DIRECTIONS FOR THIS TASK — Which lines of the records contain the word "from"? Copy each one.
[[ EXERCISE DATA open ]]
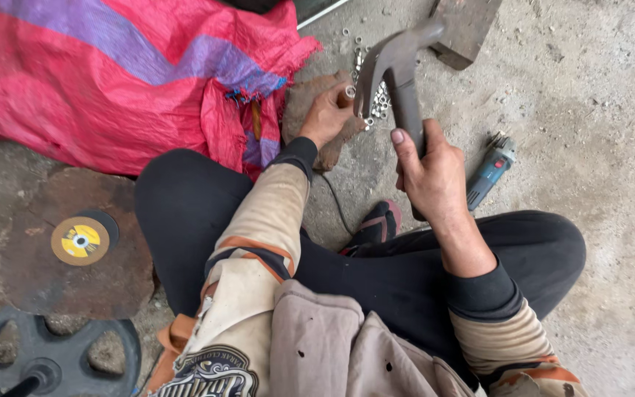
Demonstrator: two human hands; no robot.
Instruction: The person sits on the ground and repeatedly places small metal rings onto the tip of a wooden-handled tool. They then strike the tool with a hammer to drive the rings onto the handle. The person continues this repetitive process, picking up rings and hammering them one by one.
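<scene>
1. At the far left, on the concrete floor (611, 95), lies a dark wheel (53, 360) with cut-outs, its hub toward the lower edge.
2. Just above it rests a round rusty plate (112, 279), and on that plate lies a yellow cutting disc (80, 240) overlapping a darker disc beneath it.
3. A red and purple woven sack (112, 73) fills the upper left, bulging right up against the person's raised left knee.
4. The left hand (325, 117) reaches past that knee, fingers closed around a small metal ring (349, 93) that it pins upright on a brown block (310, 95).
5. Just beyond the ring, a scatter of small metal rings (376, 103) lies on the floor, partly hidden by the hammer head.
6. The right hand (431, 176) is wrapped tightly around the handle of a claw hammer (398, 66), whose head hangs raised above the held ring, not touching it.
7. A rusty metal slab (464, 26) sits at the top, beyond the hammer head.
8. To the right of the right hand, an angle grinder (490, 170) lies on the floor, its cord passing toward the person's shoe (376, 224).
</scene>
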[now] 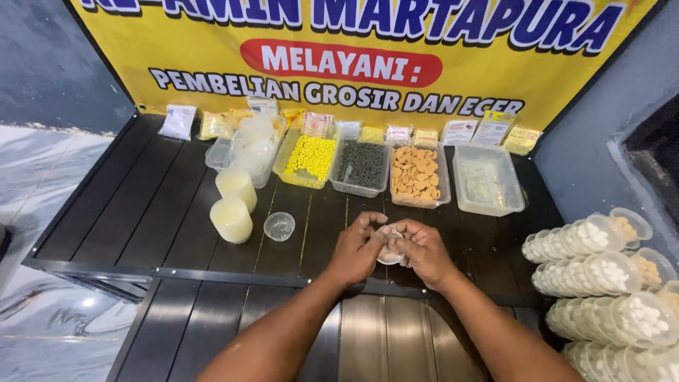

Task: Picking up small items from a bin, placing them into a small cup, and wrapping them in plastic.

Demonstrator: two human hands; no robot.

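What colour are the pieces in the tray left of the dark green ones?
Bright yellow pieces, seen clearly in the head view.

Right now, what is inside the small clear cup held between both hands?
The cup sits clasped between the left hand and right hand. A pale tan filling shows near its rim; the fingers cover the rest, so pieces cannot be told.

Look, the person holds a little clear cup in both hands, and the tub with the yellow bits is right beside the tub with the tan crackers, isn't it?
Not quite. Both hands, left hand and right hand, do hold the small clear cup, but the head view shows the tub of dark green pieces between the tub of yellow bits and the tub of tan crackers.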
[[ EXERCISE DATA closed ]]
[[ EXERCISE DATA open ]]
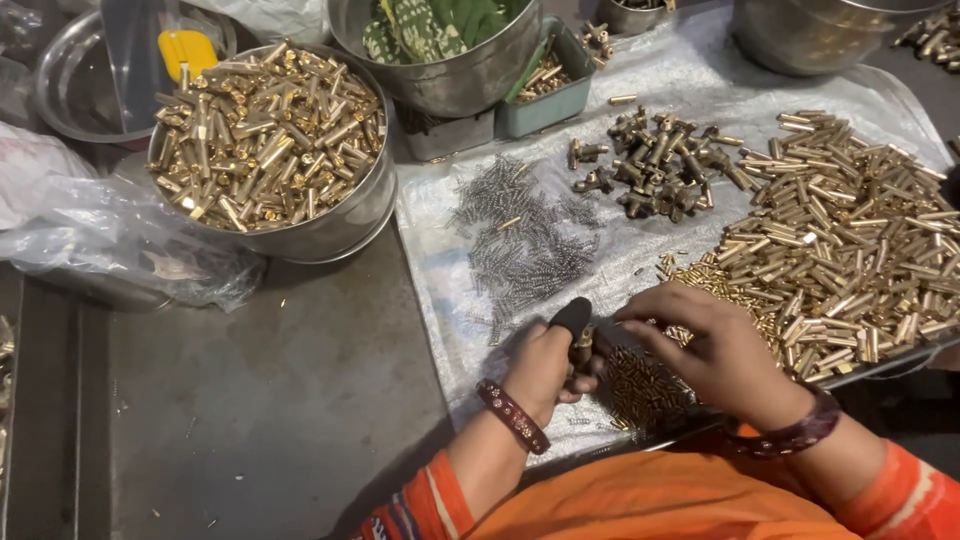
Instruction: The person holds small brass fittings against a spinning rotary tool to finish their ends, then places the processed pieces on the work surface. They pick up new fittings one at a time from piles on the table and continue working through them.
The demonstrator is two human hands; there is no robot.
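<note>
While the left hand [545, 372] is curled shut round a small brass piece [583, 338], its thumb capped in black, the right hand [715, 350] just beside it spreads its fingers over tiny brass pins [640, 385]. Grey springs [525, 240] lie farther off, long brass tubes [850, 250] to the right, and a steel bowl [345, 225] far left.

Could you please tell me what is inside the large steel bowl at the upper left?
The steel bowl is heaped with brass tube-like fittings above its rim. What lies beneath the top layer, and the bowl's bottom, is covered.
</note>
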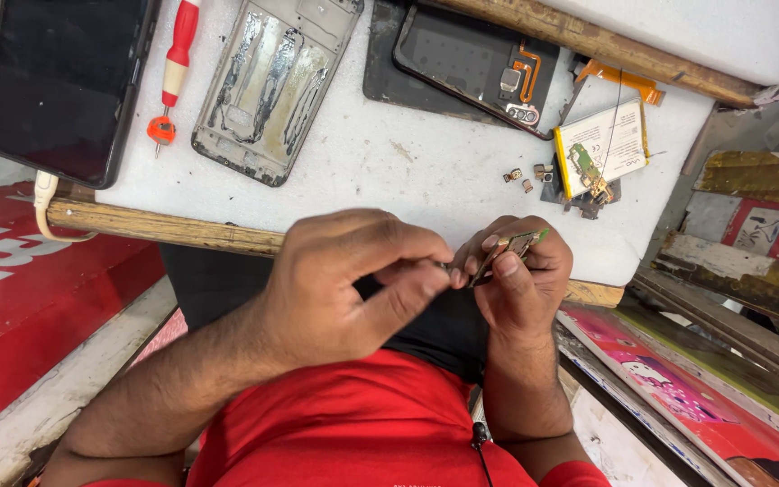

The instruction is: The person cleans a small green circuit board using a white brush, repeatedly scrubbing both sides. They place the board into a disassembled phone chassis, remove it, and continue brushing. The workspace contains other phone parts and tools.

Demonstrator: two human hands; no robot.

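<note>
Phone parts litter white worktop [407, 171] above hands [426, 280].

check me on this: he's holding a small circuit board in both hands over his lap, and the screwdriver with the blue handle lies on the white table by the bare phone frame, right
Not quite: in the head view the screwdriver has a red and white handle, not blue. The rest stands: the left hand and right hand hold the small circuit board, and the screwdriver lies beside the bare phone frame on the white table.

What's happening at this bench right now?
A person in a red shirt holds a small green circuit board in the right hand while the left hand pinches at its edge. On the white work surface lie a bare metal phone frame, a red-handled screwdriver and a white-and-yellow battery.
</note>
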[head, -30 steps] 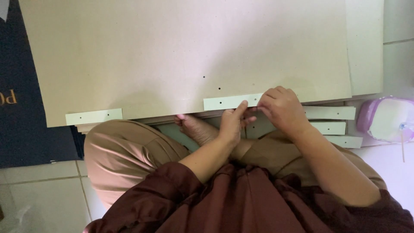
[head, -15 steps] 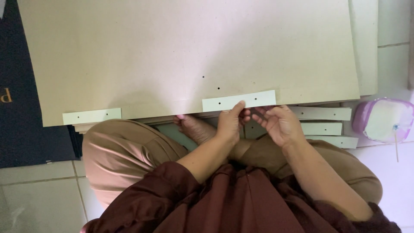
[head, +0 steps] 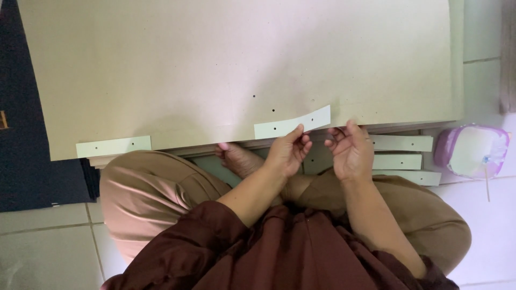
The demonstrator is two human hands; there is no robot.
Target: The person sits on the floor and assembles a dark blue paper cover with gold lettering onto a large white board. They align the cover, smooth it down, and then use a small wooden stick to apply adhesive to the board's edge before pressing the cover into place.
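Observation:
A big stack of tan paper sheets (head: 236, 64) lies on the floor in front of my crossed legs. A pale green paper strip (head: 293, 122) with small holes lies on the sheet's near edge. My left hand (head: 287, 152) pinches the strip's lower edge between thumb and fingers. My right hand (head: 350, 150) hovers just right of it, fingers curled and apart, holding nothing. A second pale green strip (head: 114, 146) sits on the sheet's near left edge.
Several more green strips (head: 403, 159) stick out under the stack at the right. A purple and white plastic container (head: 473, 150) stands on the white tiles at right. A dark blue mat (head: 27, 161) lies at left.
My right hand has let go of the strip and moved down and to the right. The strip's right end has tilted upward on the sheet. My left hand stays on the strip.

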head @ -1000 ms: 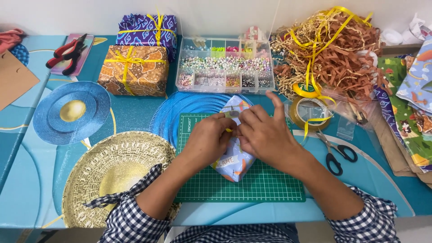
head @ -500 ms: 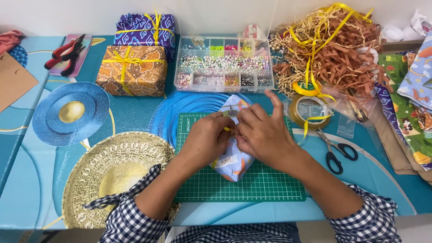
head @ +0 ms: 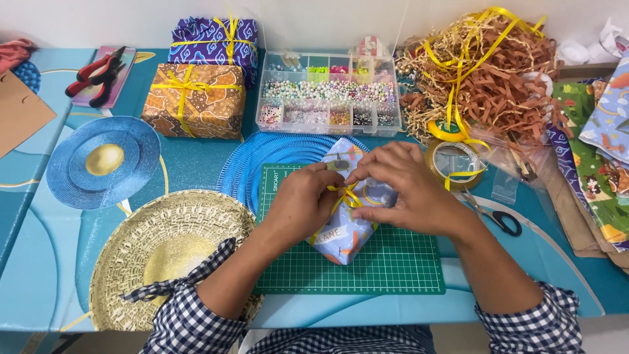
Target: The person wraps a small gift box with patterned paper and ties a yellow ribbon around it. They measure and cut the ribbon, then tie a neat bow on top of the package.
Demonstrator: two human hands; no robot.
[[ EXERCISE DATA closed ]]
PROBLEM SOLUTION —
Task: Picking up small items from a bin, placing them into a small cup, and wrapping them in plastic.
Instruction: The person holds small brass fittings against a spinning rotary tool to finish their ends, then places the processed pieces on the work surface. They pick up new fittings one at a time from piles on the table and continue working through them.

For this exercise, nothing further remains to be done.